You can only optimize what you can measure - and when it comes to LLMs, the key for measurement is good evaluators. We've long prioritized making it simple for developers to evaluate models to make better decisions about where to route requests. We have a built in evaluation feature that can generate in-depth LLM performance reports, using pre-defined or custom evaluators.
Today we are expanding this feature by letting you use custom dependencies in your evaluators! Any custom code-based evaluator can now define script metadata to require any python package, like so:
We utilize the PEP 723 syntax for custom script metadata and runtime information.
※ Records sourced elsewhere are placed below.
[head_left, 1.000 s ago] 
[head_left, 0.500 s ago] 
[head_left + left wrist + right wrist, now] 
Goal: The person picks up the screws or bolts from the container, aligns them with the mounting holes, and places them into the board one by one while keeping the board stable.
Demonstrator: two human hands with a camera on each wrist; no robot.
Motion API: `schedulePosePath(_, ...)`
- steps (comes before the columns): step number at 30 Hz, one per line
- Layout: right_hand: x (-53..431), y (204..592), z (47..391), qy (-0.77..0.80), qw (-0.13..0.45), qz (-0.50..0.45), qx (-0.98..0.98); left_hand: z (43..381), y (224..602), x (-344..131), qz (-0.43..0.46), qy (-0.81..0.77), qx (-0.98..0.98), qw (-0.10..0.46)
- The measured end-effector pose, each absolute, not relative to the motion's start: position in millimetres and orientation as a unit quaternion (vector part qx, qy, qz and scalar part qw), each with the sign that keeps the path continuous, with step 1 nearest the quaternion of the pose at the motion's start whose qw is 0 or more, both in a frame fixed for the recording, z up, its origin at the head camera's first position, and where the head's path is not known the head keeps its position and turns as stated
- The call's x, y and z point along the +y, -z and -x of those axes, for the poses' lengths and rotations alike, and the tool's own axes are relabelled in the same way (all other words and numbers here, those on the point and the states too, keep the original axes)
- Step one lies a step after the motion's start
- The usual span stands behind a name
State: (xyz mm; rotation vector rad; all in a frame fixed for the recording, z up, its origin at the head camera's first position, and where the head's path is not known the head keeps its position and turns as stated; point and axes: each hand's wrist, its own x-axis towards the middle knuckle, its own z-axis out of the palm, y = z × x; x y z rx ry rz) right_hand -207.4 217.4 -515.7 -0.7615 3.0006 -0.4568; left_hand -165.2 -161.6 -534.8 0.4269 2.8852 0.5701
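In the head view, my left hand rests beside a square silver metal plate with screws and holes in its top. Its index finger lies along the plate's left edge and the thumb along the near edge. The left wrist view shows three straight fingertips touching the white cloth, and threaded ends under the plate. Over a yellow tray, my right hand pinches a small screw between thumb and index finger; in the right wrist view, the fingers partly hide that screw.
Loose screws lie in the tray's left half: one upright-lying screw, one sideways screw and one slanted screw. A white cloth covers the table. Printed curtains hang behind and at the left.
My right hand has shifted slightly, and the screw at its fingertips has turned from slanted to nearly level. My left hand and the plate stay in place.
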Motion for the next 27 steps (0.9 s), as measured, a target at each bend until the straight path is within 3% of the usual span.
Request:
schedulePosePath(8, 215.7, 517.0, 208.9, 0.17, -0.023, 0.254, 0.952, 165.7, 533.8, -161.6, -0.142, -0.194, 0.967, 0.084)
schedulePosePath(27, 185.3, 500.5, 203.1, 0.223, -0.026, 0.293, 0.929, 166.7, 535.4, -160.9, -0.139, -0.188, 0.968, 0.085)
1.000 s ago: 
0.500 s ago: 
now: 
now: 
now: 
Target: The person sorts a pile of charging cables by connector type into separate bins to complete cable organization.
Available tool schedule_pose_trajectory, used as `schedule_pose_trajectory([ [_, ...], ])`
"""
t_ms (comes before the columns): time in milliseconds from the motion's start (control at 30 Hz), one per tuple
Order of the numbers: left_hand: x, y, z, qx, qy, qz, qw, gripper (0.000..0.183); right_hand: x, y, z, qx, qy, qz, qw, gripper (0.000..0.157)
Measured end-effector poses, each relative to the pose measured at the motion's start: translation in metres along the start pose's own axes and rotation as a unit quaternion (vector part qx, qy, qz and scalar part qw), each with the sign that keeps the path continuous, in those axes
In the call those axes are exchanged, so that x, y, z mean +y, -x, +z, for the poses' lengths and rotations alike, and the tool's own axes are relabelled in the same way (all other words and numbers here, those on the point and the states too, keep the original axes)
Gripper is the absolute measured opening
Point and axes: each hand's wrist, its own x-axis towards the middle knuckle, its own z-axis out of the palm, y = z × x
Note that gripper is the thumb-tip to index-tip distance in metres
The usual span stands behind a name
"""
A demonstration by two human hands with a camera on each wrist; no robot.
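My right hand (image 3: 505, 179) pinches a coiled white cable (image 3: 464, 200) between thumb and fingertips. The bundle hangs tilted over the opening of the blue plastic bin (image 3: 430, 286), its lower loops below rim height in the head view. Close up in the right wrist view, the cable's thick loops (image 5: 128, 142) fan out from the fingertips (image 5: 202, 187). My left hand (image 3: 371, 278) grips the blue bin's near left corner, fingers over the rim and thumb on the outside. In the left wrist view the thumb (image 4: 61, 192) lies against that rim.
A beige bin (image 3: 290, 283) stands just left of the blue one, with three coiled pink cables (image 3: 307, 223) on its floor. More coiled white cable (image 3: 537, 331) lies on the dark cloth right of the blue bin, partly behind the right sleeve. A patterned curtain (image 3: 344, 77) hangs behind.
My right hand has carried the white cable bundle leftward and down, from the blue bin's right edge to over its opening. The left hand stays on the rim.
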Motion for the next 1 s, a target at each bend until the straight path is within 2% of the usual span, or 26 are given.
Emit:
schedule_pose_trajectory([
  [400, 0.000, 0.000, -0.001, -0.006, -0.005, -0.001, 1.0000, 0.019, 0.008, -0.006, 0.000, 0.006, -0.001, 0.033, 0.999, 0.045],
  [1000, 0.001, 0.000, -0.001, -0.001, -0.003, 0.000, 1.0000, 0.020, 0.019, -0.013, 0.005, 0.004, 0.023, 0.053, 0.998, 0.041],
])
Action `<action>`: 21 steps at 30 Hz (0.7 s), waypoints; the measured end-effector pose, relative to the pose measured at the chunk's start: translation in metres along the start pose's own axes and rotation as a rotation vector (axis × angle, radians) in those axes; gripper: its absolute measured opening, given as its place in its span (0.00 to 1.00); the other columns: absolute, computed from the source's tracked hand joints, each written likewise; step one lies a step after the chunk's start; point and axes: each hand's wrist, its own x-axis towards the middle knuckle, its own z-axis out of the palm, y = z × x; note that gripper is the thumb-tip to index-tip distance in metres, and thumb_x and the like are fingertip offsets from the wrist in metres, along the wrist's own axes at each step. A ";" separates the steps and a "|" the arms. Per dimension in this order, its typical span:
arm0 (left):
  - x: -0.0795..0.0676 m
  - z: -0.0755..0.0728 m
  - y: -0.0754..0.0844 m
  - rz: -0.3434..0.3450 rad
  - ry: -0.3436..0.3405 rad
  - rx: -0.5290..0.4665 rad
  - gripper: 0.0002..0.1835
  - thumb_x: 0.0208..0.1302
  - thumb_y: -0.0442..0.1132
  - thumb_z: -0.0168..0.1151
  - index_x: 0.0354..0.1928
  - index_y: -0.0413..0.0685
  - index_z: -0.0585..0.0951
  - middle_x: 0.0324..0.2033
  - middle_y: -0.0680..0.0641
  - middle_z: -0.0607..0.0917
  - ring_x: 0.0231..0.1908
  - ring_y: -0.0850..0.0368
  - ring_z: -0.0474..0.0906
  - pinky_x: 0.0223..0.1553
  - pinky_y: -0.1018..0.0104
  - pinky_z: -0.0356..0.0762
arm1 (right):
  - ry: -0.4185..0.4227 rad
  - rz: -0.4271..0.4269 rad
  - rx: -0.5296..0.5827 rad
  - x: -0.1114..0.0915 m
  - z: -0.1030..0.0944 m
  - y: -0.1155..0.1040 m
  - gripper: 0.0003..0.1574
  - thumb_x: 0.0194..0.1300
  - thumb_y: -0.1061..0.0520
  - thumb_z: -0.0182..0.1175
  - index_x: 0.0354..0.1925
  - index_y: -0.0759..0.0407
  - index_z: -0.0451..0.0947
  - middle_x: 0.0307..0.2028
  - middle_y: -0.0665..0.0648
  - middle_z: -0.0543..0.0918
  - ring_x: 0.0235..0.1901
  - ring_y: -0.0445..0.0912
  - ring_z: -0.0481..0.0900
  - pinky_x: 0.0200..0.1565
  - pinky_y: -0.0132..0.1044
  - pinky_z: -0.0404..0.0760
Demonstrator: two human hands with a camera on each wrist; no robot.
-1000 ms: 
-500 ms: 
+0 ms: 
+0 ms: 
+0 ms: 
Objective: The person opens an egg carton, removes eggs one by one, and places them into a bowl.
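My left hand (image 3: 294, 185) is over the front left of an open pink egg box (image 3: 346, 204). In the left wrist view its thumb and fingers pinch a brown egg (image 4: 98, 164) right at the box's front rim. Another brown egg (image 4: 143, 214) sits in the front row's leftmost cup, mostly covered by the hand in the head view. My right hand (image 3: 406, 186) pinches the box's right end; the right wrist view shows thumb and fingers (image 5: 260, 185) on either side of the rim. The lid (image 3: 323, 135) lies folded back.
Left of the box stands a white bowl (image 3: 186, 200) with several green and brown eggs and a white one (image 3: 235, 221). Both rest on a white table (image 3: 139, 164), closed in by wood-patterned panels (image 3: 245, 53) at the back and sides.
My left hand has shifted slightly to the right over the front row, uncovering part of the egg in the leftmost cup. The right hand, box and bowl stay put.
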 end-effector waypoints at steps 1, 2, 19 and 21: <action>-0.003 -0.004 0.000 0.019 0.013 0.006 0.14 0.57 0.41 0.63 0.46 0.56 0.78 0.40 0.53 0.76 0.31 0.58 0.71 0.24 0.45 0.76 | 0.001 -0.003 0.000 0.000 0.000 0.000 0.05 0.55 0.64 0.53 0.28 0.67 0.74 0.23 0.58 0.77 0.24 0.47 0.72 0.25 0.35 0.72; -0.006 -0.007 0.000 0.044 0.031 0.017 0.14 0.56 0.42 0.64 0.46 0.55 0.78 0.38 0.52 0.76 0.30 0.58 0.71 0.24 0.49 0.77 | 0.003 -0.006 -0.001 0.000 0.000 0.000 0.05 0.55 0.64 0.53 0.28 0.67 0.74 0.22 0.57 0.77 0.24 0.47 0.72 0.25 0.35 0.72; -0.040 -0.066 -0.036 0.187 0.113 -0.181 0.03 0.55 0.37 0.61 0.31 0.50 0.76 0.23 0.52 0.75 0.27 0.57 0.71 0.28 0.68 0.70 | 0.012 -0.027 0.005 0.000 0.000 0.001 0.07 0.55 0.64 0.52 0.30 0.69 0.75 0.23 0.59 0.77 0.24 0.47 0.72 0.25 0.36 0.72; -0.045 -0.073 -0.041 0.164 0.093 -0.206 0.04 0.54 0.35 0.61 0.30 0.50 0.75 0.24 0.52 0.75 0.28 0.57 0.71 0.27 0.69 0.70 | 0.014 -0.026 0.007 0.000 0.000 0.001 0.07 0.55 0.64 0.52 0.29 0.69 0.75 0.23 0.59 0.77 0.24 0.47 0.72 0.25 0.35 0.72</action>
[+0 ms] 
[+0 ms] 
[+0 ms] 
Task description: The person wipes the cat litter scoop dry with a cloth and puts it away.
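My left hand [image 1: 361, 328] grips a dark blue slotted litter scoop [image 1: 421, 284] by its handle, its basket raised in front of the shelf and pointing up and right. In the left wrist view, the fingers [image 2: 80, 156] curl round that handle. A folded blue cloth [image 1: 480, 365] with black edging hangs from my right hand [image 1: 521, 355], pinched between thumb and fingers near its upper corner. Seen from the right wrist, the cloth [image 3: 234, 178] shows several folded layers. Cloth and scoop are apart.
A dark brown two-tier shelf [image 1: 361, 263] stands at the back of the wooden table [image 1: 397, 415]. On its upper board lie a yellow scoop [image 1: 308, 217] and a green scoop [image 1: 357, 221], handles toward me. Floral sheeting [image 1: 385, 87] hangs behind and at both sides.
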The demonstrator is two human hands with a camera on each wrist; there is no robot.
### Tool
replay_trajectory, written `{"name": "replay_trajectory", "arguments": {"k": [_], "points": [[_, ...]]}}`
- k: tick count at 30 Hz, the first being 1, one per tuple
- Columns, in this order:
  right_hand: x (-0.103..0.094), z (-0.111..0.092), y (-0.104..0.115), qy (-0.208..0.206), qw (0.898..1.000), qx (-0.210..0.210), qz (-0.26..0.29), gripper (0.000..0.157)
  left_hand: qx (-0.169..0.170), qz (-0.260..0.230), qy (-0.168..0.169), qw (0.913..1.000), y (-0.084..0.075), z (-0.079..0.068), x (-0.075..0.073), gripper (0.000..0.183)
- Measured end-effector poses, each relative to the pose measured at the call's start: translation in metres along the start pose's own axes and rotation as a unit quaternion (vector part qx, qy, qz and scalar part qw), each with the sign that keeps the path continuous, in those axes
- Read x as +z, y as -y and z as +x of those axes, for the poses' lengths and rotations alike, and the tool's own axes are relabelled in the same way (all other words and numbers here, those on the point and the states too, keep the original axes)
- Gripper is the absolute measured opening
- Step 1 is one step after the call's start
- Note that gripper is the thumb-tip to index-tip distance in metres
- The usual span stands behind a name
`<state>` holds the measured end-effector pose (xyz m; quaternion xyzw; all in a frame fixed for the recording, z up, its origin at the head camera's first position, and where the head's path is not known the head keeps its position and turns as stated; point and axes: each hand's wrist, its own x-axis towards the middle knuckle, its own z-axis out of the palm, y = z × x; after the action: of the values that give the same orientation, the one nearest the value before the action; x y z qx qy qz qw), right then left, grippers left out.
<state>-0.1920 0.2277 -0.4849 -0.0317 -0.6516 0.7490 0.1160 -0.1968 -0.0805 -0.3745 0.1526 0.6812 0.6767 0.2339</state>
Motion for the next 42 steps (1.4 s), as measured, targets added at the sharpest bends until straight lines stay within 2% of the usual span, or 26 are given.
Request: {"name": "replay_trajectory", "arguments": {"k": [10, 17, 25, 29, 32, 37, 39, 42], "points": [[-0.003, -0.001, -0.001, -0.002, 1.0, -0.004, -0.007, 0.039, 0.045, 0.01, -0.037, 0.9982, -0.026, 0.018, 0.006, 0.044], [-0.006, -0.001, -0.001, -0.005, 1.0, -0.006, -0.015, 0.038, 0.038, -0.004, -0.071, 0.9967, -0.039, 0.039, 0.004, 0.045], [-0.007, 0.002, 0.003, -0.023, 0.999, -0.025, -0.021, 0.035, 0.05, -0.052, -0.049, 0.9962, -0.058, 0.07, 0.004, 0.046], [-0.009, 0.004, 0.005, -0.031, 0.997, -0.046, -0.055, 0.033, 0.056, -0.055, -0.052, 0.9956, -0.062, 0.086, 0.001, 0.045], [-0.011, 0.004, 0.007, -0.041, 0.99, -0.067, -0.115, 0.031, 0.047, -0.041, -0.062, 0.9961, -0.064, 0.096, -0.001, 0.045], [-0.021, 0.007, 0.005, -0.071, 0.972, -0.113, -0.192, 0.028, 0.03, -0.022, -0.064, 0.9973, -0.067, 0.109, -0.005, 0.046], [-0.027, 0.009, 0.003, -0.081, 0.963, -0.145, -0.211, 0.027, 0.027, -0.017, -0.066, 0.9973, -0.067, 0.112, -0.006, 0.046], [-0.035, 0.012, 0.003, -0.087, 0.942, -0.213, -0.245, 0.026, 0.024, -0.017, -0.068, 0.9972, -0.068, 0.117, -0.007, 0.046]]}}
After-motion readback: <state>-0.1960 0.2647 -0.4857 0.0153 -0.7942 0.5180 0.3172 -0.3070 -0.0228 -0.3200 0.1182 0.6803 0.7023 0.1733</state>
Read more about inline metadata in the official Python docs.
Under the Hood
To make this scalable and performant, we are also switching over to using UV to manage script dependencies and running these evaluator scripts. The UV switch makes it possible to dynamically install and run custom packages, balancing speed with proper script-level encapsulation. Read more about running scripts with UV.
Beyond Evals
We recently introduced the ability to run evaluators during model training. This allows you to gain a deeper understanding of how the model improves on key metrics you care about as the training is happening — shortening the model development lifecycle.
We are also planning to introduce the ability to run evaluations "online" as inference logs stream into the system - letting you use evaluators as part of your LLM observability stack.
All these places will benefit from our improved & more capable evaluators - giving you the flexibility to create bespoke evaluations to measure LLMs in the way most relevant to your application!
This feature is now live and available to all users. Happy evals!